====== RECORDED DATA
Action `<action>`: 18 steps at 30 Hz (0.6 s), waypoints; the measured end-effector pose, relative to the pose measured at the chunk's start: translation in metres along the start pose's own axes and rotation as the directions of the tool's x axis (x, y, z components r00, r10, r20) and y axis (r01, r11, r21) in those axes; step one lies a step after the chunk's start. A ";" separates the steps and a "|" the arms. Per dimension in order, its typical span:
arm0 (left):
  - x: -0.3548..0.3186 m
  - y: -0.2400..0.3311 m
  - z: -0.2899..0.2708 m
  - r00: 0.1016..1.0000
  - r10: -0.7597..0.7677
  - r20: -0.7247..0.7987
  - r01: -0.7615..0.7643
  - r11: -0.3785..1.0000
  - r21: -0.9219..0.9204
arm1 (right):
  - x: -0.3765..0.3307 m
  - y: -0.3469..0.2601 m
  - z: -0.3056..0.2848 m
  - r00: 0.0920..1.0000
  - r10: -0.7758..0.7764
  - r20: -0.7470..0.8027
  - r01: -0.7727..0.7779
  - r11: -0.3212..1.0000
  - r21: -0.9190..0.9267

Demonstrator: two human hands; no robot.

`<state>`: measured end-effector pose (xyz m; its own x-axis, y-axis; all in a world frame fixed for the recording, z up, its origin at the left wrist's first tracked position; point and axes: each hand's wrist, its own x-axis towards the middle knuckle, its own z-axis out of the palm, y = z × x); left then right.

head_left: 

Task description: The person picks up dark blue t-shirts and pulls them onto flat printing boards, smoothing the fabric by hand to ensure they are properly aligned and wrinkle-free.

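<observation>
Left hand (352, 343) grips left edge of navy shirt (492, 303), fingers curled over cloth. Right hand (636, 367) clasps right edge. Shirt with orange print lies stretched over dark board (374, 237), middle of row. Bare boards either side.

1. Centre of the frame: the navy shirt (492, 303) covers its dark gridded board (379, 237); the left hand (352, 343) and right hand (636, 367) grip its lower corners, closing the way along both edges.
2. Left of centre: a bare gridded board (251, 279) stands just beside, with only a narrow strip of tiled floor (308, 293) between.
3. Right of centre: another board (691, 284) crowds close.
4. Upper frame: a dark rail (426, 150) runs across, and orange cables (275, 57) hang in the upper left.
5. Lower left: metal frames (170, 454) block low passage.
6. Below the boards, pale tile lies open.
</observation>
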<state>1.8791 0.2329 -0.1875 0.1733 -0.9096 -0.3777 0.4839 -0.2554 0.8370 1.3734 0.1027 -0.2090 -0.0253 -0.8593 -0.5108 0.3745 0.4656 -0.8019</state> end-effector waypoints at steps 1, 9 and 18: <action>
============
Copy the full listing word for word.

▸ RESULT OF THE EXERCISE
Action `<action>`: 18 steps at 30 Hz (0.6 s), waypoints; the measured end-effector pose, relative to the pose measured at the chunk's start: translation in metres along the start pose's own axes and rotation as the directions of the tool's x axis (x, y, z components r00, r10, r20) and y axis (r01, r11, r21) in those axes; step one lies a step after the chunk's start. A ";" separates the steps and a "|" the arms. Per dimension in order, its typical span:
arm0 (left):
  - x: -0.3548..0.3186 m
  - y: -0.2400..0.3311 m
  - z: -0.2899..0.2708 m
  - r00: 0.1016..1.0000
  - r10: -0.7597..0.7677
  - r20: -0.7247..0.7987
  - r01: -0.7615..0.7643
  - r11: -0.3785..1.0000
  - r21: -0.9219..0.9204
arm1 (right):
  - x: -0.3765..0.3307 m
  - y: -0.3469..0.2601 m
  - z: -0.3056..0.2848 m
  - r00: 0.0920..1.0000
  - r10: -0.7758..0.7764
  - r20: -0.7470..0.8027
  - r01: -0.7727..0.7779
  - r11: -0.3212..1.0000
  - r21: -0.9190..0.9267

Demonstrator: two human hands; no robot.

`<state>`: measured end-effector pose (xyz m; its own x-axis, y-axis; all in a world frame fixed for the recording, z up, its origin at the left wrist's first tracked position; point and axes: each hand's wrist, its own x-axis towards the middle knuckle, its own z-axis out of the palm, y = z × x); left then right.

head_left: 

Task description: The person picks up dark blue t-shirts and pulls them onto flat printing boards, smoothing the fabric by hand to ensure they are properly aligned and wrinkle-free.

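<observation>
Left hand (352, 343) grips left edge of navy shirt (492, 303), fingers curled over cloth. Right hand (636, 367) clasps right edge. Shirt with orange print lies stretched over dark board (374, 237), middle of row. Bare boards either side.

1. Centre of the frame: the navy shirt (492, 303) covers its dark gridded board (379, 237); the left hand (352, 343) and right hand (636, 367) grip its lower corners, closing the way along both edges.
2. Left of centre: a bare gridded board (251, 279) stands just beside, with only a narrow strip of tiled floor (308, 293) between.
3. Right of centre: another board (691, 284) crowds close.
4. Upper frame: a dark rail (426, 150) runs across, and orange cables (275, 57) hang in the upper left.
5. Lower left: metal frames (170, 454) block low passage.
6. Below the boards, pale tile lies open.
</observation>
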<state>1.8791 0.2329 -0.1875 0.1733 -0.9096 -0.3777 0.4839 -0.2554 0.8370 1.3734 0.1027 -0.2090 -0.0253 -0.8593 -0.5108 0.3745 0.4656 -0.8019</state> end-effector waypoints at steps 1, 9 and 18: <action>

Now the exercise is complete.